**ACTION ITEM:**
Starting with the first line and ending with the line that holds "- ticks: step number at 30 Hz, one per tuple", repeat the material exactly.

DATA TO PROCESS: Begin

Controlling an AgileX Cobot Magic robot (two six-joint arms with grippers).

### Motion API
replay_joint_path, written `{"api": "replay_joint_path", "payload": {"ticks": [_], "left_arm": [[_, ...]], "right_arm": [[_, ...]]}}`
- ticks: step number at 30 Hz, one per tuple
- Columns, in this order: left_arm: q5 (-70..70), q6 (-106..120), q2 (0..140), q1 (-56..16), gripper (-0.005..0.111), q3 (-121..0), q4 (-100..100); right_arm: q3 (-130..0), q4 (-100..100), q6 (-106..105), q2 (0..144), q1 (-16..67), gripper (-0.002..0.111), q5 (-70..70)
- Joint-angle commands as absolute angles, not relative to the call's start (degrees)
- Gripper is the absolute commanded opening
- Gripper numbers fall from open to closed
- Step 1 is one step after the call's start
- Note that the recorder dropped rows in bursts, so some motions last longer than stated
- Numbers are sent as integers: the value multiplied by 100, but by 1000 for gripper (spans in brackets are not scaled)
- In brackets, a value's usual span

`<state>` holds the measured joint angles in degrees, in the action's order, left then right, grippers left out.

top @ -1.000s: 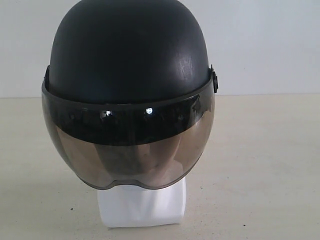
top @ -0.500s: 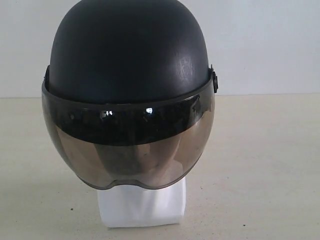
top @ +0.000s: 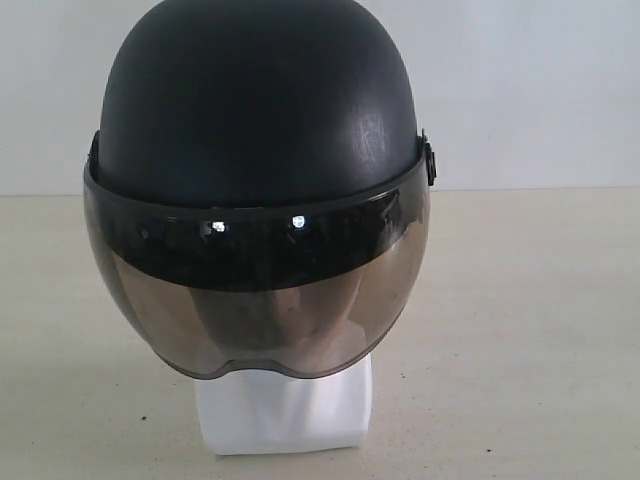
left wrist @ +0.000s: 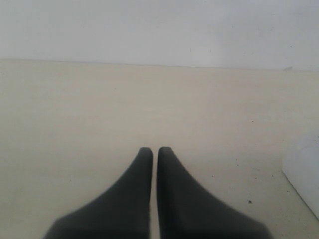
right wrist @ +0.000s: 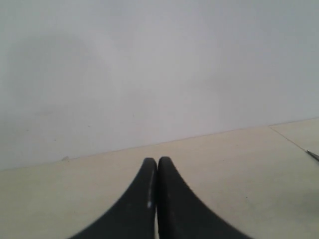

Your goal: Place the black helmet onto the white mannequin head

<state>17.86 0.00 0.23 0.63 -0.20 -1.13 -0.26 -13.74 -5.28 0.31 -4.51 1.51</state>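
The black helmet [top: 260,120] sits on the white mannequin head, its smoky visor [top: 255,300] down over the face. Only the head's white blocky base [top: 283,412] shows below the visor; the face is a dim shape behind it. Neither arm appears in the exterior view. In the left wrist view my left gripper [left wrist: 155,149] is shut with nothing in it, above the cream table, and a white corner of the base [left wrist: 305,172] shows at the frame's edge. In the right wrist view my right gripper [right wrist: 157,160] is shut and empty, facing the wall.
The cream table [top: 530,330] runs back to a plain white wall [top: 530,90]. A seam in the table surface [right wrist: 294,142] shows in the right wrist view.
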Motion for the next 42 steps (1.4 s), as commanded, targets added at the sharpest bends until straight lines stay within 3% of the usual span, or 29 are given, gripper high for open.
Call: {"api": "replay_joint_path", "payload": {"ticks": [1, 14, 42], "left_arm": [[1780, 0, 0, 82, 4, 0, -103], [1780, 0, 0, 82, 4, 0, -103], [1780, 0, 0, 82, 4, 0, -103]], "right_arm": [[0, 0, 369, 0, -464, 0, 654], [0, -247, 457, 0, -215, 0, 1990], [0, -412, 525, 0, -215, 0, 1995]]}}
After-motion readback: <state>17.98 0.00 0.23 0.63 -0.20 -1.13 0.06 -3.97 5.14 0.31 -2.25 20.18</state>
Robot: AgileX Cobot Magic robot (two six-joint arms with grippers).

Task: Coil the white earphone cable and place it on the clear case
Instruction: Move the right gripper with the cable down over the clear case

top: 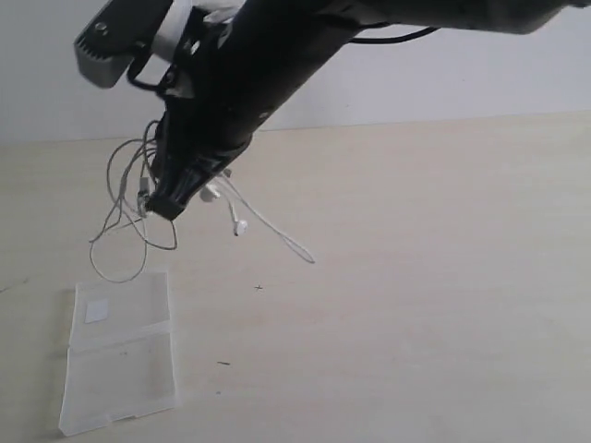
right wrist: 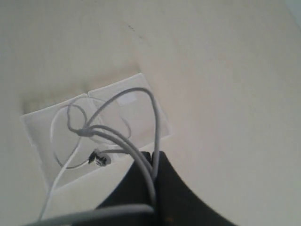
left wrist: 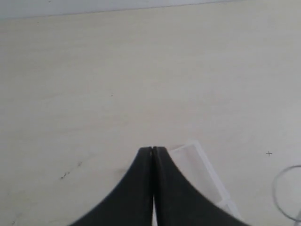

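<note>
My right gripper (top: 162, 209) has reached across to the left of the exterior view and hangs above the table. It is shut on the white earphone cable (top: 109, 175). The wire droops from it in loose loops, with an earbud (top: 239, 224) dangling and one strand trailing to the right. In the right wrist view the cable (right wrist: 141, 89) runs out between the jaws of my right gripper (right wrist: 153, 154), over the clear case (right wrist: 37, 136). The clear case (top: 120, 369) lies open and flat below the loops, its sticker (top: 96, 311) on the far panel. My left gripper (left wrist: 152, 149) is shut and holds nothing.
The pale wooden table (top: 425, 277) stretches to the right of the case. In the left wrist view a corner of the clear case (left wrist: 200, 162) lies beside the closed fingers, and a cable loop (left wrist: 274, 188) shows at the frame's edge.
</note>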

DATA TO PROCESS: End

**TASK RESPONSE:**
Controlling an AgileX Cobot Magic robot (two six-joint arms with grippers).

### Motion API
replay_joint_path, written `{"api": "replay_joint_path", "payload": {"ticks": [_], "left_arm": [[_, ...]], "right_arm": [[_, ...]]}}`
- ticks: step number at 30 Hz, one per tuple

This finishes the output.